Has Your Network been “Warped”?
The Warp Trojan demonstrates a bold new method by which malware writers are forcing computers to visit their exploit sites on the Internet and recruit those systems into their army of compromised machines. Warp does this by becoming a network middleman, arranging for all local network traffic to flow through it, and then injecting a malicious URL into any passing web traffic.
This Trojan is particularly stealthy in that the injected HTML code is not obvious to the recipient of the compromised web page and should it be discovered, one would more likely conclude that the web-server itself was compromised, not that the flow of network traffic between the computers has been “Warped”. Finding the true source of that URL injection, the middle-man, on a larger network requires a network sniffer and the ability to identify the offending machine by its MAC address.
I was recently visiting a trusted website and noticed that a key element of it was not resolving properly. Upon investigation of the underlying HTML code sent to my browser, I noted the inclusion of an IFRAME tag that just did not belong.
Thinking that the webserver had been hacked, we conducted a quick forensic analysis of it and restored the entire system to a trusted state with the original installation media. When that failed to resolve the apparent issue with the website, we performed a quick review of the network traffic of both computers, the server and my desktop, and were able to identify the culprit. The source of the HTML injection was not the desktop or server but rather a third computer that managed to make itself a network middle-man on one of our subnets.
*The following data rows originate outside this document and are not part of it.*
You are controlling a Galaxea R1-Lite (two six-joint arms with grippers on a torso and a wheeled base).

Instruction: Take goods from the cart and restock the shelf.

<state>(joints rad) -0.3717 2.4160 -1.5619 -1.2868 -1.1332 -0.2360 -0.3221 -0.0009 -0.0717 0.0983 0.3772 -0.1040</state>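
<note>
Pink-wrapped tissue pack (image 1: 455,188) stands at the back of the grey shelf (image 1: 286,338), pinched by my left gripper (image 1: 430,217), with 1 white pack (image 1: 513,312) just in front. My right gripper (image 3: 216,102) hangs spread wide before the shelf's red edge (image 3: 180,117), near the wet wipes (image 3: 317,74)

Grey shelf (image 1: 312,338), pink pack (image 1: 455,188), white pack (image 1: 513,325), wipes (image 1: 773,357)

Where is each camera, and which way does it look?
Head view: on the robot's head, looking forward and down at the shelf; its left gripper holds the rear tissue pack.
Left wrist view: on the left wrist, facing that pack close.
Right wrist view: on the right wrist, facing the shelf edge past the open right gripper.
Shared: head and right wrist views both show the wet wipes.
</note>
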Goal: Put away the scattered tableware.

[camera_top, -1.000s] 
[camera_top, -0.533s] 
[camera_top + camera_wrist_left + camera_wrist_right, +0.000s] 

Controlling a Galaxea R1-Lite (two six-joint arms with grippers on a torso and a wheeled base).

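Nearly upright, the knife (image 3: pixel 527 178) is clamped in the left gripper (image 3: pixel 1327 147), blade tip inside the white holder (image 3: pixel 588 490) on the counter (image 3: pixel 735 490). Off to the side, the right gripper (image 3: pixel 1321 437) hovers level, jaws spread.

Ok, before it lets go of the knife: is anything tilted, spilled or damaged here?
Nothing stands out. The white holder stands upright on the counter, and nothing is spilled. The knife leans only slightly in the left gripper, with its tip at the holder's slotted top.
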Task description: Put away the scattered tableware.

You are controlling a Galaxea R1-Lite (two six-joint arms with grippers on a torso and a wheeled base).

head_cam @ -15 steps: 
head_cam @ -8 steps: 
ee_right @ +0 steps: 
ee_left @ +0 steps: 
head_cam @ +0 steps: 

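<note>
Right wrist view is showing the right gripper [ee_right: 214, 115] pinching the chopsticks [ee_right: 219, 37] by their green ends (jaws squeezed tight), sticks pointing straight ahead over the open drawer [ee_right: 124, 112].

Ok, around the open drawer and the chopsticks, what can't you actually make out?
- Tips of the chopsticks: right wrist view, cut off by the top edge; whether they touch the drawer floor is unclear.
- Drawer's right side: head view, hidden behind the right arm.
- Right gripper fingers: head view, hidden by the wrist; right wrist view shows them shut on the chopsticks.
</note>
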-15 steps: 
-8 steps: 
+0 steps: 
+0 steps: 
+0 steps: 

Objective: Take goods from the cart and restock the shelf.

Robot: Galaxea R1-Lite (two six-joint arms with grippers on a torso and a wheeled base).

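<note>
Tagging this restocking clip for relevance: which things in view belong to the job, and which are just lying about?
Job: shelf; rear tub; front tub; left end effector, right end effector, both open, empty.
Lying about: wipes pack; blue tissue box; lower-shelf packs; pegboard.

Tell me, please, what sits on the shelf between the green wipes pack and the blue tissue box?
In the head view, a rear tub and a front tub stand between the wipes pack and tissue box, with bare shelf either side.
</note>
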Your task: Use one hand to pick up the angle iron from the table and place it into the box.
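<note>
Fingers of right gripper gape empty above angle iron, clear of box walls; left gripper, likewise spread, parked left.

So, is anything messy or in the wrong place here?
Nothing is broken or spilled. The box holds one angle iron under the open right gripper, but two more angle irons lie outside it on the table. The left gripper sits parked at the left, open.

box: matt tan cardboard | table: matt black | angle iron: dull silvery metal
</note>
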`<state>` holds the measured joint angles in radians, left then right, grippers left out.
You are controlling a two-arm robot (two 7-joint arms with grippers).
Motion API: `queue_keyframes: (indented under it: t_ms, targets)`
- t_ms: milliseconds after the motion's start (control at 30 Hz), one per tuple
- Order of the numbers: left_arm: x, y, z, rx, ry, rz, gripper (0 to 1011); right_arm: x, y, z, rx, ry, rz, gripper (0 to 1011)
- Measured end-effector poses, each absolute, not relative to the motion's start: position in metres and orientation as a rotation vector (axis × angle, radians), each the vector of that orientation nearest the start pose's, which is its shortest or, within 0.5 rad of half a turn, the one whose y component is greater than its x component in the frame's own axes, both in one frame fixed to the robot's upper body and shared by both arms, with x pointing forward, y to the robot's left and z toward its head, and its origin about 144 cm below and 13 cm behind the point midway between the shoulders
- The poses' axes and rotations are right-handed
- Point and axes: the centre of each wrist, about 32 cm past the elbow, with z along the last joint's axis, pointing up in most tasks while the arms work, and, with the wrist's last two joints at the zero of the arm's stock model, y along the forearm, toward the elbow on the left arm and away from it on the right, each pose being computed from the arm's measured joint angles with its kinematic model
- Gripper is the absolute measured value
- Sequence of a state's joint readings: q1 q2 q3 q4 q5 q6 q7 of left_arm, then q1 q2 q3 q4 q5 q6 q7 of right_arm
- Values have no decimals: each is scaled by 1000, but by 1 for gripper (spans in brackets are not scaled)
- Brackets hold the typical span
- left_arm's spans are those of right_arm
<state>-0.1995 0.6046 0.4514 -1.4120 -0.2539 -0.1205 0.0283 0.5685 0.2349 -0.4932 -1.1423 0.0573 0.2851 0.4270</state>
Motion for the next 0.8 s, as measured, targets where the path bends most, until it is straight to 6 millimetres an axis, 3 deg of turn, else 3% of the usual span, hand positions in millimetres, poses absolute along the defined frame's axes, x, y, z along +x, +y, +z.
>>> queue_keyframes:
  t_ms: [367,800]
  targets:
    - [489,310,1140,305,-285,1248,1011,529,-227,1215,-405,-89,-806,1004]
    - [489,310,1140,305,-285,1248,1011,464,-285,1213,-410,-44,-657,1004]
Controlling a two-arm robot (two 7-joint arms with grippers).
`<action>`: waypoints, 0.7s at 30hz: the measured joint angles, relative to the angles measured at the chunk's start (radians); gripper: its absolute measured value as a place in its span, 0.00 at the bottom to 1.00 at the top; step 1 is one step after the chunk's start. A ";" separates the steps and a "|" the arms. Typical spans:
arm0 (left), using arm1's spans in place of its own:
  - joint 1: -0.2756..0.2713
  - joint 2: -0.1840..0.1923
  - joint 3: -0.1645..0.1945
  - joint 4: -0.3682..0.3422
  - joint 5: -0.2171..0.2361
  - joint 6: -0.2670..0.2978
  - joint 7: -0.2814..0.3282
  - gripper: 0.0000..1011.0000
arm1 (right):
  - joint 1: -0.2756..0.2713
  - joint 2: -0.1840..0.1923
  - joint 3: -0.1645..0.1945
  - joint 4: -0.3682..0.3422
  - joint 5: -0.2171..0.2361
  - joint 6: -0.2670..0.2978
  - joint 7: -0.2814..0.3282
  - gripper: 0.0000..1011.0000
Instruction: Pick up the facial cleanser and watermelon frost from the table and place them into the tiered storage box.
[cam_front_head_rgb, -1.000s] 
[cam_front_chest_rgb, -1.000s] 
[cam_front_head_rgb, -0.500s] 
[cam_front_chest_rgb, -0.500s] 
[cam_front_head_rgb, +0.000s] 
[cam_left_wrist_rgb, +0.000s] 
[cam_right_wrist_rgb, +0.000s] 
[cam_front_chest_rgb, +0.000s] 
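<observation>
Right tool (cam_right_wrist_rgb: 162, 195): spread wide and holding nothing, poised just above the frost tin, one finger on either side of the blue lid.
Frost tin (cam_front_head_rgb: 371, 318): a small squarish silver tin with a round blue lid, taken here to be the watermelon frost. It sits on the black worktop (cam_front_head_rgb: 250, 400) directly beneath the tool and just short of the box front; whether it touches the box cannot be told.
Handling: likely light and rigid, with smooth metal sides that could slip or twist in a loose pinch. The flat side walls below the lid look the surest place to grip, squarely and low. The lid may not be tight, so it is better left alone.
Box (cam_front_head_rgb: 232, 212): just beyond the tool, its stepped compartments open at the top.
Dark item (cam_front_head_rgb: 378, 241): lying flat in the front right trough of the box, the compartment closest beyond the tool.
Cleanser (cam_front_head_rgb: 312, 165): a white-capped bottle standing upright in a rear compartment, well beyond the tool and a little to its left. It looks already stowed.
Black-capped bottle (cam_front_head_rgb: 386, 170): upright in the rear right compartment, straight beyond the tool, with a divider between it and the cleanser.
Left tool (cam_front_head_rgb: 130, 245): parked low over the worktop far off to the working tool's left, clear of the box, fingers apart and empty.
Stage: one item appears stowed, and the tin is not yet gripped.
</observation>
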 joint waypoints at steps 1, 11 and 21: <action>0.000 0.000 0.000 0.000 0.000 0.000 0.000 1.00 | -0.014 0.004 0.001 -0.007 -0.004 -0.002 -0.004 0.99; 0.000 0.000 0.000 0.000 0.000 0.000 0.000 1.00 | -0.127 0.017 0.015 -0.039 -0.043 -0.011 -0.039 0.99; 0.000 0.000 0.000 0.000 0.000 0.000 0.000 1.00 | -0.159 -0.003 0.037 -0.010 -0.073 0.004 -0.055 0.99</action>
Removing that infected system from the network quickly resolved the issue.
Warp gains its middleman position by using the Address Resolution Protocol (ARP) to convince other computers that it is the subnet’s router and convince the router that it is all the other computers on the network. Warp accomplishes this task by leveraging a 7 year old Chinese hacking tool called ZXarps to do the hard work.
The Warp executable stores a copy of ZXarps (md5: 1f1f73ea53fee2470603c7fa21767b92) in the location C:DOCUME~1ADMINI~1LOCALS~1Temp(number).tmp. It also contains several standard DLLs and a kernel driver that are required by ZXarps.
As its first step, Warp (in this case running on 192.168.10.100 with a MAC address Universa_6e:7a:d6) uses broadcast ARP requests to sequentially ask who currently has each IP address on the subnet.
Then for each IP address that it finds to be “alive”, Warp uses unsolicited ARP replies to tell the router (D-Link_ed in the sample below) that its machine is hosting that IP address and tells the true owner of that IP address (Hewlett-_2) that it is hosting the router’s IP address. It repeats this for each IP address every 3 seconds.
In so doing, Warp alters the standard flow of traffic on a subnet:
and changes it so that all the traffic on the subnet now flows through it:
Warp then exploits its newfound popularity as a network middleman to manipulate the web traffic (port TCP/80) flowing through it, by injecting malicious HTML code. When the victim computer requests an Internet web page, instead of getting the expected HTML web page content:
It now gets an extra IFRAME prefixing the expected content, the intent of which is to take over the other computers on our network to the original malicious website in an attempt to compromise them as well.
This can present a significant threat in an office environment or even a home network with multiple devices. For example, if someone brings an infected laptop to work, any co-workers sharing the same subnet as the infected laptop will get the injected IFRAME and be at risk of infection.
Although this specific example shows the effect Warp has on the other computers sharing its subnet, it is also important to note that this HTML injection is bi-directional. If a computer infected with Warp is on the same subnet as a web server, all traffic from that web server will contain the injected IFRAME, putting anyone who visits that web server at risk. As such, Warp can also pose a significant risk to machines outside its immediate subnet as well.
Warp reminds us that any infected computer on a network can pose a clear and present danger to other computers and to network operations. To avoid infection, it is necessary to ensure that both the operating system and its software, such as Java and Adobe Flash, are kept up to date. It is also necessary to ensure that your computers are running an anti-virus product to detect and remove threats such as Warp.